-- YOUR ASSIGNMENT --
After the line containing "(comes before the", write nothing more; before it, reproduce every line of the material below exactly, starting with the first.

-- SUPPLIED INFORMATION --

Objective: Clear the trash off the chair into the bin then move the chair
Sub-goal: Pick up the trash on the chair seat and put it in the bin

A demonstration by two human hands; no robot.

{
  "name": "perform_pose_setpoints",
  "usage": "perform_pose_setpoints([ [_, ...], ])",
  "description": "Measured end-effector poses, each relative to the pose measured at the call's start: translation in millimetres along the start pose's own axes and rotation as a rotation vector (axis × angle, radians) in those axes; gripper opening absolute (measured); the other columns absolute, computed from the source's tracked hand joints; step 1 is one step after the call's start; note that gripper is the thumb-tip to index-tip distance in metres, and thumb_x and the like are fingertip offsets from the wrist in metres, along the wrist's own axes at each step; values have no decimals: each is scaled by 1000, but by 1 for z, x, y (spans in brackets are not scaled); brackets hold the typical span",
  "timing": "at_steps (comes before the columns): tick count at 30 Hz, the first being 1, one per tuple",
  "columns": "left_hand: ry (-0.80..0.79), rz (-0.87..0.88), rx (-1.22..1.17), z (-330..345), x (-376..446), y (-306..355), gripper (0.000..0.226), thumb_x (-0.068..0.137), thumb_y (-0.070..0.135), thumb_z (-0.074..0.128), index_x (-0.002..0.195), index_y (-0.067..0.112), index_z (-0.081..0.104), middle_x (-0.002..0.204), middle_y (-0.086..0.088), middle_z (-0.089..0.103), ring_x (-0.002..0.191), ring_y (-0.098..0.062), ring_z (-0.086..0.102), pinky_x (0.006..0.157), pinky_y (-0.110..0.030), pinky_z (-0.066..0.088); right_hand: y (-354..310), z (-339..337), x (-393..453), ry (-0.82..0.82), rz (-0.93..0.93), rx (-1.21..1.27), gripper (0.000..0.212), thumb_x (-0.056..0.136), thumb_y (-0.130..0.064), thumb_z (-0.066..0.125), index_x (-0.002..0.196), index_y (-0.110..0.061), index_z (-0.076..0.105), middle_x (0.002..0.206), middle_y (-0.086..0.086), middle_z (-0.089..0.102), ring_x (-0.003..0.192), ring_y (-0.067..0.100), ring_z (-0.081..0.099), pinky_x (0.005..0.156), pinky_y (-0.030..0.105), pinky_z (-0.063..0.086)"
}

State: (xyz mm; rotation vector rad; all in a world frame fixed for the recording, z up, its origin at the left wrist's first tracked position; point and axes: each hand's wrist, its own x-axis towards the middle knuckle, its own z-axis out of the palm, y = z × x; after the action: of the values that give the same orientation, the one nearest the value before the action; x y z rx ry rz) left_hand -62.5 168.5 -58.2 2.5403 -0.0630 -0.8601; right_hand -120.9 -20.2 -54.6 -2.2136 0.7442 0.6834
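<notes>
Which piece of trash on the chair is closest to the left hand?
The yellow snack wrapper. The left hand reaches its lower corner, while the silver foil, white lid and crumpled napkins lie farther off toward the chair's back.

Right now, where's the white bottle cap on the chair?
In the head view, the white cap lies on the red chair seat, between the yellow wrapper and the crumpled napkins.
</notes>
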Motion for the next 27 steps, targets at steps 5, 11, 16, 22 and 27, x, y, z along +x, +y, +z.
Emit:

-- TASK SOLUTION --
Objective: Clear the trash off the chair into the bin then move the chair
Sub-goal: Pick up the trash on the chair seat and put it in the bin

A demonstration by two human hands; no robot.

{
  "name": "perform_pose_setpoints",
  "usage": "perform_pose_setpoints([ [_, ...], ])",
  "description": "Measured end-effector poses, each relative to the pose measured at the call's start: translation in millimetres along the start pose's own axes and rotation as a rotation vector (axis × angle, radians) in those axes; gripper opening absolute (measured); the other columns absolute, computed from the source's tracked hand joints; step 1 is one step after the call's start; note that gripper is the thumb-tip to index-tip distance in metres, and thumb_x and the like are fingertip offsets from the wrist in metres, along the wrist's own axes at each step; values have no decimals: each is scaled by 1000, but by 1 for z, x, y (spans in brackets are not scaled); brackets hold the typical span",
  "timing": "at_steps (comes before the columns): tick count at 30 Hz, the first being 1, one per tuple",

Work on this exercise is now complete.